American politician Donald Rumsfeld played a major role in creating the strategy of conducting the Afghan war, leaving the development of military tactics to commanders. His heroism during the attack on the Pentagon caused deserved sympathy among subordinates. Even during the conduct of one war and the planning of the next, he persistently continued to implement the reforms launched before September 11 to create the armed forces of the new millennium.

Soon after the terrorist attack, the public sentiment rating about Rumsfeld's performance of his duties exceeded 80%, roughly coinciding with the assessment of the work of the commander-in-chief. His prospects for the future largely depended on the future war with Iraq. Together with Dick Cheney, he was one of the most ardent supporters of the destruction of his former companion Saddam Hussein.

Like the Afghan war, the Iraqi scenario followed the "stratagem of Rumsfeld" - an imperceptible preliminary invasion before its official announcement in the media, to make it look better than anyone could imagine. In Afghanistan, Rumsfeld introduced air forces and military forces long before the United States recognized the fact of warfare. As a result, the six-month war looked as if it took only two months.

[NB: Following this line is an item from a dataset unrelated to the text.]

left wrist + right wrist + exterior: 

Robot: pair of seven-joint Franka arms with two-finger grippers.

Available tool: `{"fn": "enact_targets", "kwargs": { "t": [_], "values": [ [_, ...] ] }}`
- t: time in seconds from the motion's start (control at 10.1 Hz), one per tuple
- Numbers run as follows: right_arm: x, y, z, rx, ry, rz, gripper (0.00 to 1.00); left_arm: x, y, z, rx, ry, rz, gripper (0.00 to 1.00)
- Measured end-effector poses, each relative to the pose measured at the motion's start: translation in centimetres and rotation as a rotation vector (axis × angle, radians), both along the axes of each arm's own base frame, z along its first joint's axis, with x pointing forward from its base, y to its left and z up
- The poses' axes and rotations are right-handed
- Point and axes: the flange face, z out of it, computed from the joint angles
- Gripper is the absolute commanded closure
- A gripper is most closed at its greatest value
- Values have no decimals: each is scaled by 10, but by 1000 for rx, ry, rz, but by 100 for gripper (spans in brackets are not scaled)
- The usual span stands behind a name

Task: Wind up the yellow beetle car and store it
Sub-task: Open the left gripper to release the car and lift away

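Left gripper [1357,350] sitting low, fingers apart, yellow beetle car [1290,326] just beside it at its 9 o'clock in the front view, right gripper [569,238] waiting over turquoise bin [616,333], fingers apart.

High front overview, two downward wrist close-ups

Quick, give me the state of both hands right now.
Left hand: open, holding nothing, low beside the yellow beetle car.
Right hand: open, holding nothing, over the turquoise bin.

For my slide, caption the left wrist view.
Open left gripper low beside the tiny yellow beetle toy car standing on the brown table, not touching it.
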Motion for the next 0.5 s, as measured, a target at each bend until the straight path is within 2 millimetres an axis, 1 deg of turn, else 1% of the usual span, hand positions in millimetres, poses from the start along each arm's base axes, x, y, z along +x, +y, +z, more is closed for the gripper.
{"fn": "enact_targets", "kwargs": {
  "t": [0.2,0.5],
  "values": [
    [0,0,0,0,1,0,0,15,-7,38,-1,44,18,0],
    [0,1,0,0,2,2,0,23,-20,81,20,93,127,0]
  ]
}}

In February 2003, the US special forces already were in Iraq, and the air strikes of the Allied forces were tripled, compared with the operations of the last dozen years. By the time the historical photos of the "first strike" appeared, the United States had already controlled half of the country.

After losing the Republicans in the 2006 elections, which was the fault of the ongoing war in Iraq, Rumsfeld announced his resignation. In December, he was succeeded by Robert Gates.

Life after retirement

In 2007, Rumsfeld founded a fund of his name to support US public organizations and the development of free political and economic systems abroad.

He transferred the advance for publishing his memoirs in favor of the veterans. The book "Known and Unknown: Memoirs" was published in 2011.

In 2013 the book "Rules of Rumsfeld: Lessons of Leadership in Business, Politics, War and Life" was published. She appeared thanks to the records, which the author made on small sheets of paper and kept in a box from under the shoes. One of the aphorisms reads: "Only those stupidities are difficult to solve, which are created by intelligent people."